As youth workers, we typically cringe at the thought of tradition. We think it’s part of some residual trauma leftover from trying to do relevant youth ministry while church members chant angrily, “We’ve never done it that way before.” Too often the need to protect tradition has become an enormous barrier in youth ministry.
Over the years, however, we’ve learned that not all traditions are bad. Especially when it comes to family. Healthy families have healthy traditions.
Our goal as parents (and as youth workers) is to give our kids (and students) roots and wings. We want them to know they are grounded in a family who loves them and believes in them, and we want them to feel safe and have courage enough to fly. Tradition is one that way roots and wings become possible.

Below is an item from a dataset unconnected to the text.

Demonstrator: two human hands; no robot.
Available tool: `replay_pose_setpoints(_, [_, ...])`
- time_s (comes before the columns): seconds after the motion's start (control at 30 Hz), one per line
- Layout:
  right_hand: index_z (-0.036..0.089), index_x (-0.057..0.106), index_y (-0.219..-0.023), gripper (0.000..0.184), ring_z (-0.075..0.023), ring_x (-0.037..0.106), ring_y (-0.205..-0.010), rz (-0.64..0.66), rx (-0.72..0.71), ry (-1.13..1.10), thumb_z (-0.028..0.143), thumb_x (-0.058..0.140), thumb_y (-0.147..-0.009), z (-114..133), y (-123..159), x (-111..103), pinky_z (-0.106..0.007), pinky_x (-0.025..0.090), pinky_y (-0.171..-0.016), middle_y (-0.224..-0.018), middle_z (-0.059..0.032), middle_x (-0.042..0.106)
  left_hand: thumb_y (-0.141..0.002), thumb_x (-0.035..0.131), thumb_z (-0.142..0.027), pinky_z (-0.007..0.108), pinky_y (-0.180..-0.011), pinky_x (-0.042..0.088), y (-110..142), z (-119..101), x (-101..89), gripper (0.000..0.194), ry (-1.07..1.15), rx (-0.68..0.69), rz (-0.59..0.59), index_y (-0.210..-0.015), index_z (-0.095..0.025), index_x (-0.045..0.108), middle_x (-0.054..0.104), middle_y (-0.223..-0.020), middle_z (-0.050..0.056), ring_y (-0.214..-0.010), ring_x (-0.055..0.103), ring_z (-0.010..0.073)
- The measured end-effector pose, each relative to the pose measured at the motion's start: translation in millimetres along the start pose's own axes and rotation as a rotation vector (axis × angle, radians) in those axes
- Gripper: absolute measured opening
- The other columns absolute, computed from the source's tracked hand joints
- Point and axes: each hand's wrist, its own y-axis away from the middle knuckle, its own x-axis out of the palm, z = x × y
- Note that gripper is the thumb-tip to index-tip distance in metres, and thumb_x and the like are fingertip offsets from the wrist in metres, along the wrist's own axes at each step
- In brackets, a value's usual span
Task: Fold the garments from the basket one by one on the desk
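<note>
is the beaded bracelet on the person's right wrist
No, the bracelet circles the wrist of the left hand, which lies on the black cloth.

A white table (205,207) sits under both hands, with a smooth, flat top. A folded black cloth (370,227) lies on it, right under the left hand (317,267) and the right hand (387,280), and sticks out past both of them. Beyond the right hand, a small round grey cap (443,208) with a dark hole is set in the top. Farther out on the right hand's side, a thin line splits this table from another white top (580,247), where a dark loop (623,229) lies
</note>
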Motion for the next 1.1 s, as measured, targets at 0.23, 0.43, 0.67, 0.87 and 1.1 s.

Here are a few of our favorite traditions:
- Leverts dress up in full gameday gear every Saturday and Sunday during football season. (Geaux Tigers and Who Dat!?!!)
- Leverts burn school supplies to celebrate the last day of school.
- Leverts eat ice cream every day of vacation.
- Leverts eat dinner at the table with the TV off.
- Leverts ask, “What was the best part of your day?” every night at the dinner table.
- Leverts raise their hands rollercoaster-style every time their plane lands (Southwest thinks this is funny . . . Delta, not so much).
- Leverts dance wildly during the credits of a movie watched at home.
- Leverts sleep late as often as possible.
- Leverts throw great parties.
- Leverts eat gumbo only when it’s gumbo weather.
- Leverts dance in the kitchen.
- Leverts never miss a parade.
- Leverts are the first ones on the dance floor.
- Leverts never turn down seconds.
Some of our traditions spill over in to our youth group as well.
- When a Levert girl becomes old enough to be part of the youth group, we buy them an air mattress and silly sheets to have for the rest of their youth group experience. (Elle has Perry the Platypus sheets; Zoe has Tinker Bell.)
- Every time we drive through Tim’s hometown, he makes us raise our right hand and repeat some crazy pledge, “Hail thee, o city of Denham Springs …” (Special thanks to Glen Whatley for sharing that tradition with us.)
- If someone asks, “How much longer?” when we are on a roadtrip, Tim will always answer, “Forty-five more minutes,” in a goofy accent that only Tim can pull off. (Special thanks to Steve Veteto for sharing that tradition with us.)
- We always look for where the locals are eating when we travel to new places so we can experience their food and culture (this NEVER includes Hard Rock Café or Olive Garden!).
- Random acts of kindness are our favorite.
Take some time to think about your family (and youth group) traditions. Are they fun? Are they intentional? Do they help you live and reveal God’s Kingdom? Do they make people feel special? Do they give your kids (and students) roots and wings?
If you don’t have any family traditions, start making some today. Don’t over think it. It’s never too late. Traditions are the things that make your family unique. Go for it.